Depuis près de deux décennies, Verts et radicaux, Luc Recordon et Félix Gutzwiller, militent activement pour un accès ouvert au commerce du vivant. Dernière trouvaille en date, le consentement présumé sur l'air du "qui ne dit mot consent", adage diamétralement contraire à la doctrine juridique suisse pour qui le proverbe inverse "qui ne dit mot ne consent pas" seul prévaut.
Le problème éthique qui a retenu la main de nos conseillers aux Etats sur cette question réside, pour une part, dans la définition exacte de la notion de "mort". En effet, dans les cas des organes indispensables à l'existence, le coeur par exemple, les tissus se nécrosent sitôt survenu le décès, c'est pourquoi il a été nécessaire d'inventer la notion de "mort cérébrale" par opposition à celle de "mort": un patient au cerveau gelé mais au corps fonctionnant encore, naturellement ou artificiellement. Cette notion de mort cérébrale repose notamment sur une appréciation subjective de "qualité de vie" en cas de redémarrage surprise des fonctions cérébrales. Des cas de réveil complet du patient au moment de la récolte de ses organes sont déjà survenus. Les études les plus récentes ont démontré que la reconnaissance de l'activité cérébrale n'en était, somme toute, qu'à ses balbutiements.
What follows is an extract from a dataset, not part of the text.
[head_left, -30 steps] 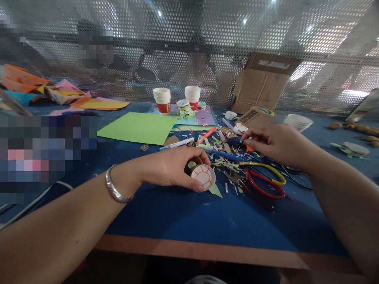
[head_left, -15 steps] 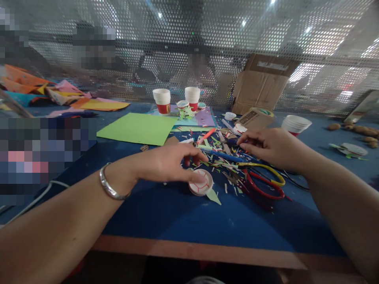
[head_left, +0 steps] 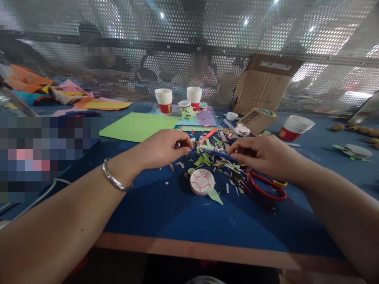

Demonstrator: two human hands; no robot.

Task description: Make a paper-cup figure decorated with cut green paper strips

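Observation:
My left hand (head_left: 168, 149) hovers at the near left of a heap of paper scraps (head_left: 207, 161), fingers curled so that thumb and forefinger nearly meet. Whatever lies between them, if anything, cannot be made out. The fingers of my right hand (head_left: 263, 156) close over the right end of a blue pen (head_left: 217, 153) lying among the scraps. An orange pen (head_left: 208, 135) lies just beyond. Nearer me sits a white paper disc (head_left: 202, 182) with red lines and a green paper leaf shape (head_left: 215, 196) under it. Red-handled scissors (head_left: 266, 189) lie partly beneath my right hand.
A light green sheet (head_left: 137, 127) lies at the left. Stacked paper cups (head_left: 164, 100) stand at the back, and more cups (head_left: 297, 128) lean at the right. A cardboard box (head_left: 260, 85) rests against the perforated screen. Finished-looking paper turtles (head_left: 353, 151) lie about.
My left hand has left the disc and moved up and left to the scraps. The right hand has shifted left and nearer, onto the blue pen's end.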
Bref, en clair, si vous avez un électroencéphalogramme plat, le diagnostic de mort cérébrale tombera et vous passerez dans la catégorie des donneurs potentiels sans qu'il soit fait plus d'efforts que cela pour vous récupérer. On vous pousse dans les bras de Charon pour qu'un malade, dont l'espérance de qualité de vie a été jugée meilleure que la vôtre, puisse profiter de vos pièces détachées.
Au vu des dernières avancées en termes de reconstruction d'organes par culture de cellules souches adultes et surtout au vu des problèmes liés au risque de rejet, la transplantation est à considérer comme une technologie du passé. L'intérêt est avant tout commercial, car, si la matière première, vos organes, est gratuite, la plomberie, quant à elle, est facturée comptant.
Autre problème éthique, l'obstacle du consentement des proches en cas de non détermination du "mort" durant sa vie. C'était d'ailleurs là l'objectif même de cette discrète tentative: court-circuiter l'avis des proches au cas où le parent (plus ou moins) défunt aurait oublié de se faire inscrire sur un registre de refus de don, et imposer légalement ce silence ou cet oubli au rang de consentement explicite.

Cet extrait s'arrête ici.